Figure 1. Proportion of 424 children and young adults with newly-diagnosed type 1 diabetes from the UK found positive for autoantibodies to zinc transporter 8 (ZnT8A), islet antigen-2 (IA-2A), glutamate decarboxylase (GADA) and insulin (IAA) according to age. The prevalence of IAA at diagnosis falls with age.
Birth cohort studies have shown that IAA can be detected from 6 months of age in children at increased genetic risk of type 1 diabetes. Recent analysis of the BABYDIAB and DIPP birth cohorts has shown that the incidence of IAA peaks between one and two years of age [1][2]. In DIPP, peak IAA levels were reached 6 months after IAA first appeared. The prevalence and levels of IAA in patients at diagnosis of type 1 diabetes show an inverse correlation with age [4]. In first-degree relatives of patients with type 1 diabetes, IAA may be found in more than 90% of children below 5 years of age, but in only half of young adults aged 15 to 21.

Gender effects

IAA prevalence and levels are similar between boys and girls across all ages, although the peak incidence in BABYDIAB was at 9 months in boys and 2 years in girls [1]. A male excess of IAA at diagnosis in young adults has also been reported, but not confirmed by other studies.

Genetic Factors

IAA prevalence and levels are strongly associated with HLA DRB1*04 in both patients with type 1 diabetes and their relatives [5]. This effect in relatives has also been ascribed to HLA DQA1 alleles, with DQA1-*0101, *0102, *0103, *0201, or *0301 associated with higher IAA levels in comparison to DQA1*0401, *0501, *0601. An association of IAA at diagnosis with the diabetes susceptibility class I allele of INS VNTR has been reported in Swedish patients [6], but not in other populations. Two further studies suggest that INS VNTR may influence IAA; IAA development was limited to young offspring of patients with type 1 diabetes carrying the class I allele of INS VNTR, while IAA were more frequent in ICA positive children in DIPP who were homozygous for the class I allele.

Use in prediction

The best models for diabetes prediction are currently based on combined measurement of islet autoantibodies [7]. Insulin autoantibodies are a critical component of this mix when seeking to identify young children at increased risk of type 1 diabetes, but their lower prevalence at diagnosis in older individuals means that they are less useful for prediction in adolescents and adults. The early appearance of IAA make them indispensible for following the development of islet autoimmunity from birth in natural history and primary intervention studies. Eligibility for recruitment to secondary intervention trials is also often based on IAA measurement.
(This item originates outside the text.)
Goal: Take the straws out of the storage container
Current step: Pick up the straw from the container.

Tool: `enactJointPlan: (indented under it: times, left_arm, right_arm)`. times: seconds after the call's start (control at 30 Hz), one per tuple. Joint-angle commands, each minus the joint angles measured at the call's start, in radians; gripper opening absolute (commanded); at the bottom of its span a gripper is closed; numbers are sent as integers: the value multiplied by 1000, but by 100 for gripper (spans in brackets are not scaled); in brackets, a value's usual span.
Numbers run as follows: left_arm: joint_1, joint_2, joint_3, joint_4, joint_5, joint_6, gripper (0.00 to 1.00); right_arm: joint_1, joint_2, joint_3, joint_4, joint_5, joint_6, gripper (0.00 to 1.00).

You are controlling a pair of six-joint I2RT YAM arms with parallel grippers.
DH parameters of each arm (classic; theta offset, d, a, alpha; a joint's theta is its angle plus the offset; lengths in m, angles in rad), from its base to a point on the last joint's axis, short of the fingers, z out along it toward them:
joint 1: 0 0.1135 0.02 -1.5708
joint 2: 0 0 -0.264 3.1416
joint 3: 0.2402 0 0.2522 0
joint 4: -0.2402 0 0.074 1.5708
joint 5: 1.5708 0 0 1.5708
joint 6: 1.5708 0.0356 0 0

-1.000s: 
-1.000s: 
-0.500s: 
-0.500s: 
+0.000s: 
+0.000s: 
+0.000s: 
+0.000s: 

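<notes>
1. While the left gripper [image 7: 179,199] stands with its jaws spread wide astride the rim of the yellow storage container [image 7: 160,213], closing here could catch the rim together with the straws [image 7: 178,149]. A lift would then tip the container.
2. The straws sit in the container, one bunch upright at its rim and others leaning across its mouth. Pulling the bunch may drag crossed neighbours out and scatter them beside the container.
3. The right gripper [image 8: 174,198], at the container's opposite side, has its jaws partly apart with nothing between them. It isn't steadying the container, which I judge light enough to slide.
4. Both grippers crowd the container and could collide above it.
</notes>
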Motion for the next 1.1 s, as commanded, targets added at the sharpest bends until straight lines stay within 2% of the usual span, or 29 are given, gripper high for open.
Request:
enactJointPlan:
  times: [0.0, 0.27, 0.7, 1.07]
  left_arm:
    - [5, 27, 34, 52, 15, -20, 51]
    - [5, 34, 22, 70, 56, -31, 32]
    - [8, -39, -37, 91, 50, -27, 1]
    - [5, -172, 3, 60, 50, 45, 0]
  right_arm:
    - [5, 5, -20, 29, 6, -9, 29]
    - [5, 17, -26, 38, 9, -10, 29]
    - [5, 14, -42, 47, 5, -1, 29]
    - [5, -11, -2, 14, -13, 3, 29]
IAA are of limited use for characterising the disease once insulin therapy has been initiated however, as they may be masked by the development of antibodies to exogenous insulin. Disease sensitivity and specificity of IAA are dependent on several factors, including the characteristics of the population, selection of assay threshold and assay performance. Common thresholds used for defining IAA positivity usually fall between the 97.5th and 99th percentile of control populations such as healthy schoolchildren or adult blood donors. Assay performance may vary widely, but recent international workshops have shown improved measurement by many laboratories. In an effort to improve the reliability of prediction models additional antibody characteristics such as antibody level, affinity and epitope specificity have been considered [7].
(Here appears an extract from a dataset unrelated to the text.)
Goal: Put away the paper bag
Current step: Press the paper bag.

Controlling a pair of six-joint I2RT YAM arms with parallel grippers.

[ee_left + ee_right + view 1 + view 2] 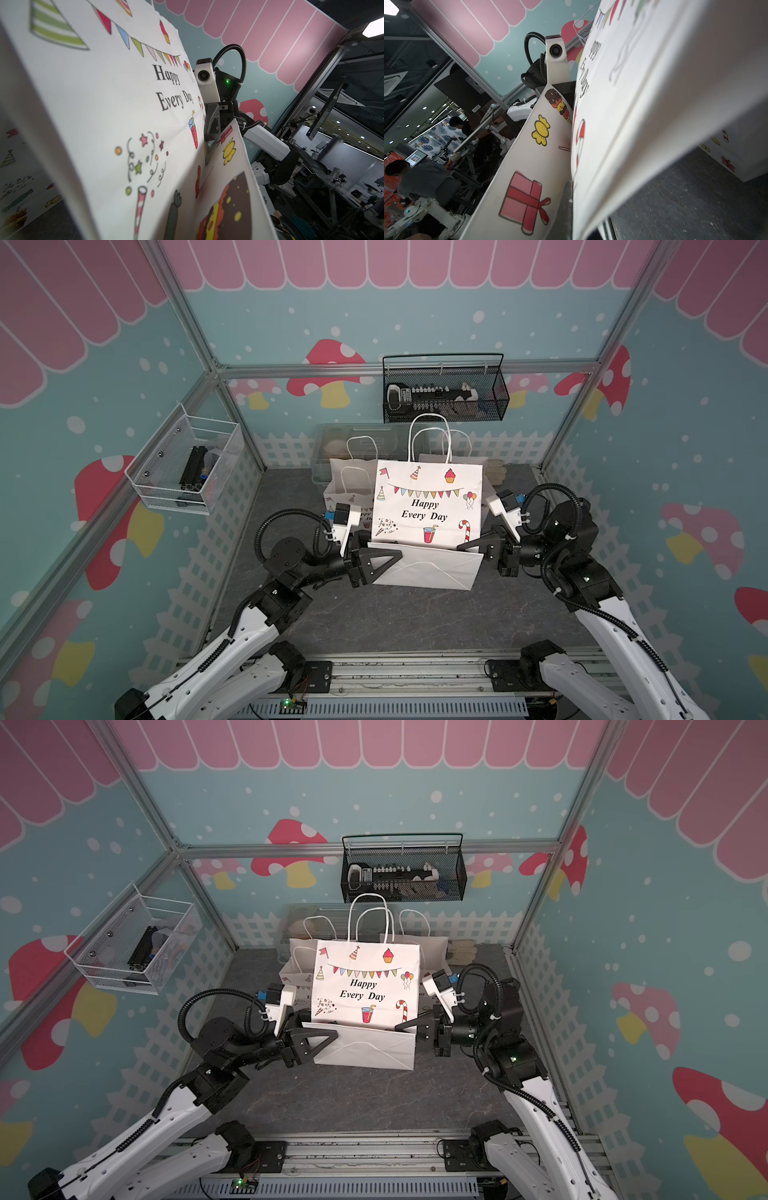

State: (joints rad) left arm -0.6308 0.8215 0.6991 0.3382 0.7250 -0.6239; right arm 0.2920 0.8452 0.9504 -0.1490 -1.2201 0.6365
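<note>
The paper bag [428, 506], printed "Happy Every Day", stands at mid-table. Its printed panel is upright and leans slightly back, and its bottom flap [428, 570] is folded forward along a crease. It looks partly collapsed, not yet flat.

The right gripper [467, 546] sits at the right end of that crease with its jaws closed. In the right wrist view one finger [566, 207] lies in the fold between flap and panel, so it appears to pinch the paper there. The left gripper [380, 560] sits at the left end, with one triangular finger laid over the flap. Whether it has clamped the paper or only brackets it cannot be told.

Close behind the task bag are the spare bags [353, 485], and behind them a clear bin [328, 439]. A black mesh basket [444, 393] hangs on the rear wall.

Hazards from this position:
- Unequal grip. If the left jaws miss the paper, the bag is likely to pivot about the right gripper and flop or skew.
- Tearing. Pulling the two ends apart or twisting them would load the thin paper at the crease.
- Slip. Smooth paper may slide out of a shallow pinch.
- Collision. Any push rearward would likely topple the spare bags.
</note>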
The intensity of the IAA response, as reflected in the antibody level, alters the risk of progression to diabetes. Achenbach et al. found that IAA positive first-degree relatives of patients with type 1 diabetes with levels in the upper quartile had a 77% risk of progression within 10 years compared with 37% for those in the lower 3 quartiles [7]. Young age at seroconversion and persistent positivity for IAA were found to be significant risk factors for diabetes progression in siblings of patients with type 1 diabetes, while age at seroconversion and mean IAA levels predict age at onset in children at increased genetic risk.
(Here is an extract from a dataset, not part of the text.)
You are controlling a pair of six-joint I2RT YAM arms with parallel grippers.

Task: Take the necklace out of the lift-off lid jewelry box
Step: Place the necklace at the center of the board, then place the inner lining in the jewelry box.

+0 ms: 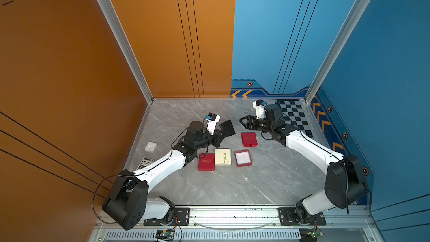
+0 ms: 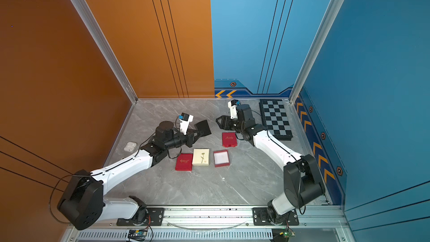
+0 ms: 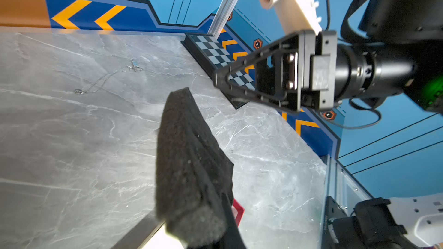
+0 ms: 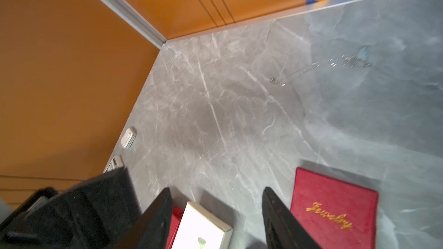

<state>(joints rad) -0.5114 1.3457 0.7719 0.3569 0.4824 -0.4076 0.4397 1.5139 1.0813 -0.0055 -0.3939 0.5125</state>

Relatives and schoolchildren with moderate-high affinity IAA (>108-109 l/mol) have been found to be at increased risk of developing multiple islet autoantibodies and type 1 diabetes [8]. High affinity IAA were associated with the HLA DRB104/DQB10302 haplotype, which may explain why IAA affinity did not discriminate risk of progression in IAA positive children with increased HLA-conferred genetic susceptibility. Lower affinity IAA were found to have a more restricted IgG subclass distribution and some had IgM dominated responses not found in individuals with high affinity IAA. Using a single insulin concentration as a surrogate measurement of IAA affinity, was also effective at discriminating progression to multiple islet autoantibodies and diabetes in relatives of patients with type 1 diabetes.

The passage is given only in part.